### What is required
Below is a listing; repeat exactly the lines from the one containing "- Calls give" to the one containing "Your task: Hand", both included.

********************

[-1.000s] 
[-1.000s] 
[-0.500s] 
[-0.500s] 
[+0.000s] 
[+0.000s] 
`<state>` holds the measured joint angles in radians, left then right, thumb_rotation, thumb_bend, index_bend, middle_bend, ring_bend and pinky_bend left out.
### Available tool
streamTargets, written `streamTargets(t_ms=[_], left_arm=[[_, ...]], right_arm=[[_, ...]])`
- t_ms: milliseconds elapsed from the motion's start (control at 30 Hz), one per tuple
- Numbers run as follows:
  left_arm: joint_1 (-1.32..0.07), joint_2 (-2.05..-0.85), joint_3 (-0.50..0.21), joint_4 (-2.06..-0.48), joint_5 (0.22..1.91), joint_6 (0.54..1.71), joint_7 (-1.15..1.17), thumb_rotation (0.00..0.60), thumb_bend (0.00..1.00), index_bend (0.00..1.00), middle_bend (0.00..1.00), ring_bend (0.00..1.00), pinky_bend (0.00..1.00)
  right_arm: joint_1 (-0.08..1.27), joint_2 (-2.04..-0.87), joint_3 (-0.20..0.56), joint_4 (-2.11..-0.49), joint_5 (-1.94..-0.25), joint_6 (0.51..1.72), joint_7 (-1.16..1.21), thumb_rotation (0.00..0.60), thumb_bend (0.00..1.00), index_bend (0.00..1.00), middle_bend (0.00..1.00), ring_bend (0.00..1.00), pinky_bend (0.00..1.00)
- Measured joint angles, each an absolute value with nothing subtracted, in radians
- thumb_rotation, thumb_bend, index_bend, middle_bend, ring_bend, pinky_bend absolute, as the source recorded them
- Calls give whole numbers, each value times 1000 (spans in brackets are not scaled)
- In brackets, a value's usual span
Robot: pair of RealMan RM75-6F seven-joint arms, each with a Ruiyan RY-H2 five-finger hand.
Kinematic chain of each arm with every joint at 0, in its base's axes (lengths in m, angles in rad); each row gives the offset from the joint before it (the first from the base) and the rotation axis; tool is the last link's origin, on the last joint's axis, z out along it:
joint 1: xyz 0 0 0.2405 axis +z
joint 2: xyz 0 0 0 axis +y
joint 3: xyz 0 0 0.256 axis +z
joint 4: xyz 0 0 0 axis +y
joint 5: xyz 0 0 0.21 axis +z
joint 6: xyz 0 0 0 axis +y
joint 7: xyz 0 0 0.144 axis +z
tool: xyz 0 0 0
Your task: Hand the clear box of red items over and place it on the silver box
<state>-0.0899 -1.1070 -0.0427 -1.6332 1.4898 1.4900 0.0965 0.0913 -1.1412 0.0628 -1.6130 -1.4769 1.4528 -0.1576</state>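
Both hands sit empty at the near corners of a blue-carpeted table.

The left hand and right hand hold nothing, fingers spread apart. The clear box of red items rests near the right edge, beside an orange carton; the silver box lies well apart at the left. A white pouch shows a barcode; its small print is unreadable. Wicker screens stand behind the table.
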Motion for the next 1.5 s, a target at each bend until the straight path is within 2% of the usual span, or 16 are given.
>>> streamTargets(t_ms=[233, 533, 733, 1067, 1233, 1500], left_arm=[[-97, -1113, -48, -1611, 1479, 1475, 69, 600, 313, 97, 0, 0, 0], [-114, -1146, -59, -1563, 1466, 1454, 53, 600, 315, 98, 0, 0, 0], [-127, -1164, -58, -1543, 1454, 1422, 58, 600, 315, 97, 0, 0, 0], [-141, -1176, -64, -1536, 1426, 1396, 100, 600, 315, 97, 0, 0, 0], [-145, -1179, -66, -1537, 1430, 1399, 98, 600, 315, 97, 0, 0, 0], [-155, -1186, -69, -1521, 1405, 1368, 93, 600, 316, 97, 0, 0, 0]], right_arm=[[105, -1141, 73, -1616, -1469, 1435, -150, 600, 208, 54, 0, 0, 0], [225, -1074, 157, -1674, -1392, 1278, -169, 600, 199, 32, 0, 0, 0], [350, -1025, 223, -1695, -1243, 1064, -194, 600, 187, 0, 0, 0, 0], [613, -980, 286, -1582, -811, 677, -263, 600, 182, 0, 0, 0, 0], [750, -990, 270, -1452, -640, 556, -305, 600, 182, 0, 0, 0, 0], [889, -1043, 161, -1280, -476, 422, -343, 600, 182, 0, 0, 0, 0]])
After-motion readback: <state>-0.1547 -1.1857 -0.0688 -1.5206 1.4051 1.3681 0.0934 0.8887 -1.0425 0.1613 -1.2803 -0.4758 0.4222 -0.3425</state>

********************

### Finished exercise
- Calls give whole numbers, each value times 1000 (spans in brackets are not scaled)
- In brackets, a value's usual span
Robot: pair of RealMan RM75-6F seven-joint arms, each with a Ruiyan RY-H2 five-finger hand.
Kinematic chain of each arm with every joint at 0, in its base's axes (lengths in m, angles in rad); each row gives the offset from the joint before it (the first from the base) and the rotation axis; tool is the last link's origin, on the last joint's axis, z out along it:
joint 1: xyz 0 0 0.2405 axis +z
joint 2: xyz 0 0 0 axis +y
joint 3: xyz 0 0 0.256 axis +z
joint 4: xyz 0 0 0 axis +y
joint 5: xyz 0 0 0.21 axis +z
joint 6: xyz 0 0 0 axis +y
joint 7: xyz 0 0 0.144 axis +z
tool: xyz 0 0 0
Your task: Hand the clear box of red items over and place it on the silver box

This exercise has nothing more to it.